QoS profiles are groupings of QoS settings defined in an XML file. Connext provides many builtin QoS profiles that you can use as a starting point for your systems. Some of these profiles cover the patterns we have just discussed, such as the “Pattern.Streaming” profile we have used before. The pattern-based profiles start with “Pattern” in the name. There are also many that are made up of basic sets of QoS configurations that you can use to build your own patterns. For example, there are QoS profiles based on data flow characteristics such as “Generic.StrictReliable.HighThroughput,” which is configured for high-throughput, strictly-reliable data. All of the available Builtin QoS profiles can be viewed in the file <NDDSHOME>/resource/xml/BuiltinProfiles.documentationONLY.xml.

Note

As its name implies, the BuiltinProfiles.documentationONLY.xml file is only for viewing what the builtin profiles contain. You cannot modify the builtin profiles; however, you can create your own profile that inherits from a builtin profile. Then you can overwrite parts of the inherited profile with your own QoS settings.

In Modify for Streaming Data (in Data Types), we already changed a QoS profile in the XML to inherit from a builtin QoS profile. In that exercise, though, our code loaded a profile implicitly because is_default_qos was set to true in the XML file. This is dangerous, because the default QoS profile may not have all of the settings you want (and some settings you don’t want). In the next hands-on exercises, we’ll review new QoS profiles that inherit from builtin profiles and override some values. We will change the code to load those QoS profiles, allowing our application to specify the profiles it wants to use for individual DomainParticipants, DataWriters, or DataReaders.

Note

Using is_default_qos="true" is not a best practice in production applications. It’s a convenient way to get you started quickly, but in production applications you should explicitly specify which QoS profile to use, instead of relying on a default.

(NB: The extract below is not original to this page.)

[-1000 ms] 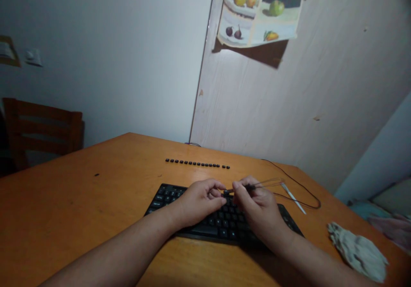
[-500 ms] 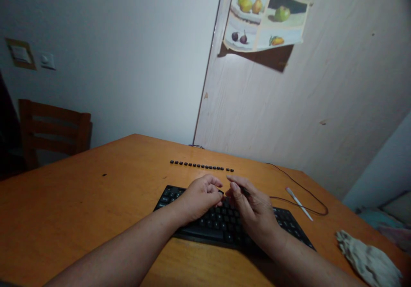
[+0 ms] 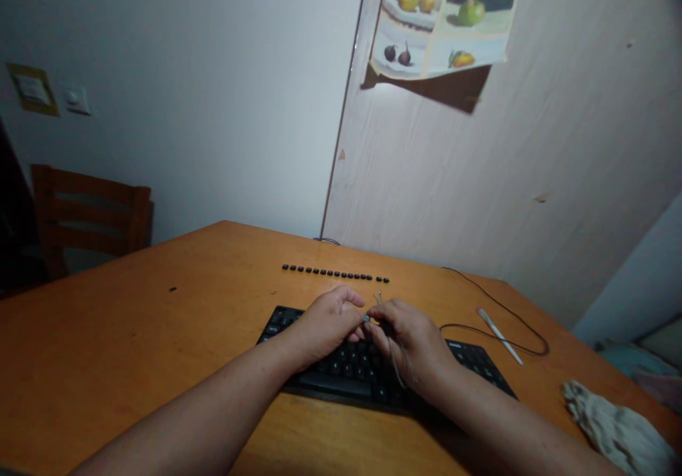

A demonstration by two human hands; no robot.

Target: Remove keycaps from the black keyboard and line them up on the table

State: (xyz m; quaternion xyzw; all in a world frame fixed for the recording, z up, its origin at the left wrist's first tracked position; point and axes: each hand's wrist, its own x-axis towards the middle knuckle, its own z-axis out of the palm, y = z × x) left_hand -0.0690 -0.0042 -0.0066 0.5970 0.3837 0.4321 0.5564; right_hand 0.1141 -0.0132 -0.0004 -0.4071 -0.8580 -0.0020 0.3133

5.4. Hands-On 1: Update One QoS Profile in the Monitoring/Control Application

In this exercise, you are starting with applications in the repository where we have pre-configured only some of the QoS profiles. We will start by configuring some of the correct QoS profiles for the Monitoring/Control application, but we will intentionally leave one DataWriter configured to use the default QoS profile in error. This will allow us to debug incompatible QoS profiles.

We will do the following:

  • Hands-On 1:

    • Load the QoS file.

    • Set up a DomainParticipant QoS profile, to better help you debug QoS profiles in Admin Console. (For more information on DomainParticipants, see Publishers, Subscribers, and DomainParticipants.)

    • Set up the correct QoS profiles in the DataReaders, but not the DataWriter.

  • Hands-On 2: Debug the incompatible QoS profiles in Admin Console.

  • Hands-On 3: Add code to help debug incompatible QoS profiles directly in one of the applications.

  • Hands-On 4: Change the Monitoring/Control DataWriter’s QoS profile to the correct QoS profile, so now the DataWriters and DataReaders are compatible.

In this exercise, you’ll be working in the directory 5_basic_qos/c++11. (See Get Example Files.)

Tip

You don’t need to run rtisetenv_<arch> like you did in the previous modules because the CMake script finds the Connext installation directory and sets up the environment for you.

  1. Run CMake.

    Note

    You must have CMake version 3.11 or higher.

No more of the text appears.